Penegasan itu disampaikan Dr Purwadi, seorang peneliti sejarah yang juga Ketua Lembaga Olah Kajian Nusantara (Lokantara) Pusat di Jogja, saat dimintai konfirmasi iMNews.id, kemarin. “Lolos” dari acara di makam Kyai Ageng Butuh yang juga makam Kyai Ageng Ngerang II itu, penulis lebih dari 100 judul buku tentang khasanah budaya Jawa dan sejarah Mataram itu “terjebak” di sebuah acara yang digelar Pakasa Anak Cabang Tangen, Cabang Kabupaten Sragen, Jumat (6/10). Dengan tema penampilan yag hampir sama, dia hadir menjadi “bintang tamu” pada acara yang sudah “diskenario” ada seorang caleg menyerahkan sumbangan uang.

“Kalau yang di Tangen itu, saya benar-benar seperti terjebak. Tetapi sebenarnya enggak masalah, kalau tidak disertai kata-kata yang seolah-olah sudah rela berkorban untuk mencukupi segala kebutuhan pementasan saya dan yang lain. Beruntung ada acara pelantikan/penatapan pengurus Pakasa Cabang Madiun Raya, yang bisa mengartikulasi acara yang sebenarnya milik Pakasa Anak Cabang Tangen, yang lebih banyak merepotkan tuan rumah itu (KRT Simin Atmosukarto Hadinagoro-Red) itu,” jelas Dr Purwadi  yang juga warga Pakasa Cabang Jogja itu.

JADI PENYELAMAT : Proses pelantikan/penetapan pengurus Pakasa Cabang Madiun Raya yang dilakukan Pangarsa Pakasa Punjer di acara “Tangen Bershalawat” dan syukuran seorang warga Pakasa anak cabang di Desa Dukuh, Kecamatan Tangen, belum lama ini, menjadi penyelamat karena malam menjadi inti acara yang terkesan diarahkan oleh pihak tertentu. (foto : iMNews.id/Won Poerwono)

Kewaspadaan kalangan masyarakat adat Pakasa cabang di berbagai kota/kabupaten di beberapa provinsi, perlu ditingkatkan menjelang Pemilu dan Piplres 2024. Karena, organisasi yang utamanya bergerak di bidang seni budaya Jawa yang bersumber dari Kraton Mataram Surakarta ini, harus tetap solid dan kuat ikatan kekerabatan serta silaturahminya, meskipun kalangan anggotanya juga menjadi kader atau anggota sejumlah parpol berbeda.
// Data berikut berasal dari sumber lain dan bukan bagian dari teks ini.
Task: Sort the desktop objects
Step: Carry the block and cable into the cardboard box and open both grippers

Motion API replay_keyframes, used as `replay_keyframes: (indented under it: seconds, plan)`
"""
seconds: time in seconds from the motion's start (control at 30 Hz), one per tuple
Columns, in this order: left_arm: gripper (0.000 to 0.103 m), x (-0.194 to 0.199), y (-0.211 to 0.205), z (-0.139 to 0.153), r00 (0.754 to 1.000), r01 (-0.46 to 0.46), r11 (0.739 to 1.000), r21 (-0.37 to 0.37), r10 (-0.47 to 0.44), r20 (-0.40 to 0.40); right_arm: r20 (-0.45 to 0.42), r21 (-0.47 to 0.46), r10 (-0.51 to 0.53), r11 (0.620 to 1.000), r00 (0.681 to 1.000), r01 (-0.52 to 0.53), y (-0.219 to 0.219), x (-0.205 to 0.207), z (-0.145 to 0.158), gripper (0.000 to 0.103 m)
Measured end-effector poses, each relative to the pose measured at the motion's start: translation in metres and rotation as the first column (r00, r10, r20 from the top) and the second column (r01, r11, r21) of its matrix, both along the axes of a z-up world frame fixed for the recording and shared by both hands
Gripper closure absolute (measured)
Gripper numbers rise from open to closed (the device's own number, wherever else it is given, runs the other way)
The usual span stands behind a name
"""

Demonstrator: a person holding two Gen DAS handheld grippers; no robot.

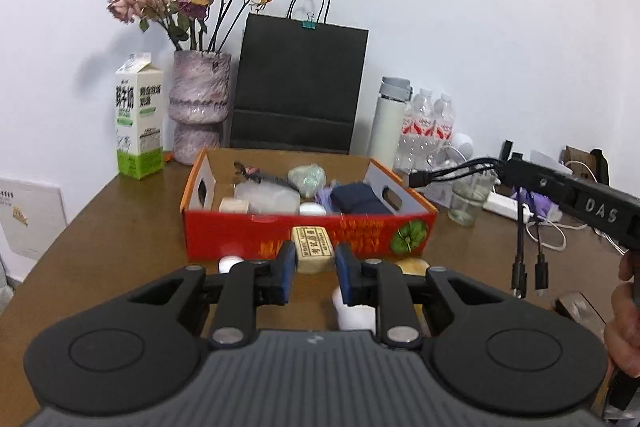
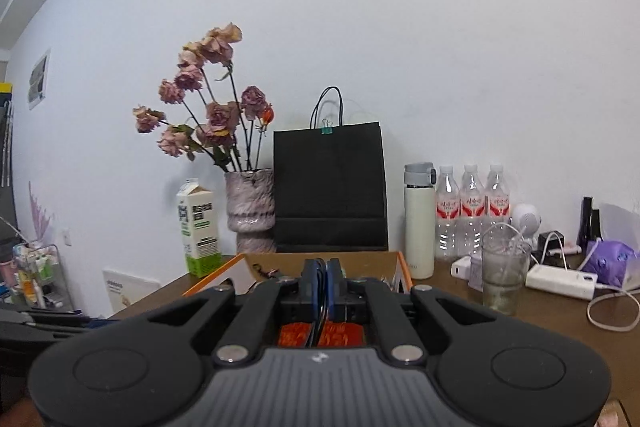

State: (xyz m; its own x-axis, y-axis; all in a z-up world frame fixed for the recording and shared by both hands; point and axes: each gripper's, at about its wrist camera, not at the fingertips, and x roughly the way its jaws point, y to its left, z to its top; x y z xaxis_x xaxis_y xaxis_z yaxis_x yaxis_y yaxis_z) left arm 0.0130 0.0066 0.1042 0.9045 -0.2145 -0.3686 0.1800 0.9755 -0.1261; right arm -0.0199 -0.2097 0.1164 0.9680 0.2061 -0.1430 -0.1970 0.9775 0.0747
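A red cardboard box [image 1: 360,233] holding several small items stands mid-table. My left gripper [image 1: 314,269] is open, low over the table in front of the box, with a beige eraser [image 1: 313,246] between and just beyond its fingertips. A white object [image 1: 354,315] lies under its right finger. My right gripper [image 2: 322,281] is shut on a black multi-head cable [image 1: 452,174]; seen from the left wrist it is held at the right, above the box's right end, with plugs [image 1: 530,269] dangling. In the right wrist view the box rim [image 2: 404,269] lies just beyond the fingers.
A milk carton [image 1: 140,117], a vase of dried roses [image 1: 200,107], a black paper bag [image 1: 300,87], a white flask [image 1: 390,123] and water bottles [image 1: 430,127] line the wall. A glass [image 1: 468,201], power strip [image 2: 560,281] and white cords sit right.
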Motion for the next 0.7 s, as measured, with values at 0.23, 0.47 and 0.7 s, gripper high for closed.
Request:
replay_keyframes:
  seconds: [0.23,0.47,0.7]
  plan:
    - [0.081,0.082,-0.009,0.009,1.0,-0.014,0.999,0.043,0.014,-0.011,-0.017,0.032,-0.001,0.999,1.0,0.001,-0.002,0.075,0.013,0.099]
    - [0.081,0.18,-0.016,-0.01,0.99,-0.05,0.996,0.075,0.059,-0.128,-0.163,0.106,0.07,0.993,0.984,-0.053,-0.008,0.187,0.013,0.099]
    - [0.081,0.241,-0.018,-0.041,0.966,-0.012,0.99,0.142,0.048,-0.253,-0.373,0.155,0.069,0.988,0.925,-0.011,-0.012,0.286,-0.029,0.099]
Kewaspadaan perlu ditingkatkan bukan hanya menyangkut pribadi/kelompok orangnya, tetapi juga aktivitas-aktivitas seni budayanya harus diupayakan steril dari anasir-anasir politik.

Pakasa-pakasa cabang di wilayah selatan pula Jawa seperti Kabupaten Klaten, memang belum pernah populer dengan gelar haul tokoh leluhur Dinasti Mataram yang ada di wilayahnya. Selain pasif atau tidak berdaya menginisiasi masyarakat adat di sekitar makam, misalnya makam Kyai Ageng Gribig di Jatinom, juga terkesan malah sering menjadi “tunggangan” parpol tertentu dalam kegiatan-kegiatan yang kurang legitimatif. Kegiatan membangun Taman Batas Kraton, misalnya, bahkan bisa kontraproduktif, baik bagi Pakasa cabang setempat maupun bagi Kraton Mataram Surakarta sebagai tempat induk organisasi Pakasa.(Won Poerwono-habis/i1).